Domenica 18 settembre 1910 era una bella giornata, tuttavia successe qualcosa che non era stato previsto dagli organizzatori della gara: il Governo Cantonale del Vallese, emanò un decreto che stabiliva la proibizione di realizzare voli, prima delle ore 16:00, sostenendo il rispetto assoluto del riposo domenicale e della santificazione del giorno di penitenza. La mancata gara aerea, dette vita a proteste non solo a Briga e a Domodossola ma anche su tutto il percorso, dove si erano già assiepate migliaia di persone.
Le proteste, non fecero smuovere le autorità cantonali che collocarono gruppi di guardie davanti ai capannoni del campo volo di Briga, al fine di impedire l’uscita degli aeroplani per il decollo.
L’indomani ci fu un primo tentativo: tuttavia dopo il decollo, Geo riscontrò forti raffiche in quota e per questo motivo fu costretto a rimandare l’impresa ad un altro giorno.
Venerdì 23, pur con condizioni meteo non ottime, Chávez decise di tentare nuovamente, ordinò ai meccanici di accendere il motore e decollò.
Quattordici minuti dopo la partenza, l’aereo scomparve dietro le cime delle montagne e quattro minuti più tardi, alle 13.47, Chávez fu il primo uomo a oltrepassare le Alpi su un mezzo più pesante dell’aria.

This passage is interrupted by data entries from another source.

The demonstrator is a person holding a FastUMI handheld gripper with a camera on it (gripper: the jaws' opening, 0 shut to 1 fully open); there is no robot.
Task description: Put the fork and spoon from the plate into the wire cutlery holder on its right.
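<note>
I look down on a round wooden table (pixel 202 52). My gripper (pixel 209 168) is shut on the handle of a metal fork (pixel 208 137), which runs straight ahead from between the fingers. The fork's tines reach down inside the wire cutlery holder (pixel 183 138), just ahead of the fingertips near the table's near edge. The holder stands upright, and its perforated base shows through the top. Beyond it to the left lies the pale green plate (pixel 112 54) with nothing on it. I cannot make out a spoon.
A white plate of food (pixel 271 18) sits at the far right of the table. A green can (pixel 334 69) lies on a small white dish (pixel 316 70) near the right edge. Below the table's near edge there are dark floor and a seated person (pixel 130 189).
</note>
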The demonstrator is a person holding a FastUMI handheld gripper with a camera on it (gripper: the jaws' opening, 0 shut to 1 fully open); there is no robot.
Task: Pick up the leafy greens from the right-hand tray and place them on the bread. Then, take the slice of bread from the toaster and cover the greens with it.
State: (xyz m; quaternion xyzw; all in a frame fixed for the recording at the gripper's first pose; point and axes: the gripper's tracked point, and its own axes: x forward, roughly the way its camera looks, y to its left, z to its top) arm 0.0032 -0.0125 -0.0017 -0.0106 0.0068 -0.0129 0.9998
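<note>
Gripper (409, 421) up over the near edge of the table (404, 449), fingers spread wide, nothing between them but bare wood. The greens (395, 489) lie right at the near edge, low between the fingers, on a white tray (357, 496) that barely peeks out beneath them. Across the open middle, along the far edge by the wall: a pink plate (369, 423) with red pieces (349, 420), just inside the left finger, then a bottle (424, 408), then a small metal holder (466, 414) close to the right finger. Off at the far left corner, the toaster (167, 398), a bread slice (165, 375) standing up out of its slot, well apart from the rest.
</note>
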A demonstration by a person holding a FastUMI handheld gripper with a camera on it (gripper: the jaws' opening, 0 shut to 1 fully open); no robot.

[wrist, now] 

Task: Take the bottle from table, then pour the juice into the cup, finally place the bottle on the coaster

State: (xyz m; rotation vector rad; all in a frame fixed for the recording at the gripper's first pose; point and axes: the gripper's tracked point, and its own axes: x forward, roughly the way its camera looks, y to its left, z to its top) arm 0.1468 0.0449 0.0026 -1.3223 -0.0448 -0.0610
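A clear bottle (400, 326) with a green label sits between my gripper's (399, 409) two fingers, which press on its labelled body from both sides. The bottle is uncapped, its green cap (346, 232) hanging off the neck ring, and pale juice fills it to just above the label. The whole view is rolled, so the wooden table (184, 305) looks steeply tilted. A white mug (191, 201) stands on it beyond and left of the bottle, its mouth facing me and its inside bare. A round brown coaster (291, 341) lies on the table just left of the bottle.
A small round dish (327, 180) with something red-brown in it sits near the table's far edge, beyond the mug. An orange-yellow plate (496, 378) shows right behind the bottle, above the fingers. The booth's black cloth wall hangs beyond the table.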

Superò il Passo del Sempione dove erano presenti ingenti turbolenze, mettendo così a dura prova la struttura del velivolo che continuò a reggere.
Alle 14.11, l’aereo di Chávez, fu finalmente visibile dal campo di atterraggio di Domodossola dove c’era una grande folla che lo acclamava.
Improvvisamente però, nell’istante in cui il velivolo si trovava sull’ampia superficie del campo di atterraggio a circa 15 metri d’altezza, dal Blériot si udì un crack netto e distinto. Le ali si staccarono e si piegarono all’indietro. Il monoplano si avvitò su se stesso schiantandosi al suolo pochi secondi dopo.
Il pilota fu portato immediatamente all’ospedale di Domodossola dove si spense il 27 settembre all’età di 23 anni lasciando le sue ultime parole: “Arriba, siempre arriba” (In alto, sempre più in alto) diventato in seguito il motto dell’aeronautica Peruviana.
La morte di Geo sconvolse il mondo intero a tal punto che gli furono conferite diverse medaglie al valore e Pascoli gli dedicò una poesia “Chávez”, elogiando così un giovane aviatore che non poté godere della sua impresa.

La trasvolata dell’Italia
Nel 1913 il tenente barese Cesare Suglia effettuò la tratta Torino-Bari a bordo di un Blériot XI costruito su licenza dalla Società Italiana Transaera (S.I.T).
La rotta prevedeva tre tappe in modo da consentire al pilota di riposare e fare rifornimento.
Il tenente partì dal campo d’aviazione di Mirafiori alle ore 5,20 del 2 agosto 1913 e, dopo una breve sosta a Pisa, risalì sull’aereo facendo prua verso Sud.
Alle 12,34 dopo ben 6 ore e 35 minuti di volo, Suglia giunge a Centocelle, dove fu obbligato a sostare per un giorno intero a causa di condizioni meteorologiche avverse.
Appena il meteo lo permise, decollò raggiungendo Napoli alle 8,30, la sua ultima tappa.
Il 5 agosto affrontò il volo che l’avrebbe portato a Bari, la sua città natale, dove fin dalle 8,00 del mattino lo attendeva una folla entusiasta e curiosa.
Una volta giunto a destinazione, Suglia preferì non atterrare subito, infatti scelse di volare sopra la casa dove era cresciuto, la sua vecchia scuola ed il posto dove incontrò per la prima volta la sua ragazza.
Quando il velivolo apparve sul campo, il tenente volle sbalordire la folla immensa con varie evoluzioni, infatti nessuno aveva mai visto un aereo prima di allora ed erano tutti stupefatti e terrorizzati allo stesso tempo.
Nel momento di atterrare, poiché gli astanti sbalorditi non sgombravano la pista, dovette evitare di investire un branco di pecore facendo derapare il velivolo, il quale riportò solo alcuni danni ad una ruota. Suglia, illeso, fu trascinato fuori dall’aereo e coronato artefice del più lungo volo militare mai effettuato fino a quel momento.
A causa di questo evento il capoluogo pugliese fu la terza città d’Italia, e tra le prime d’Europa, ad essere sorvolata da un aereo.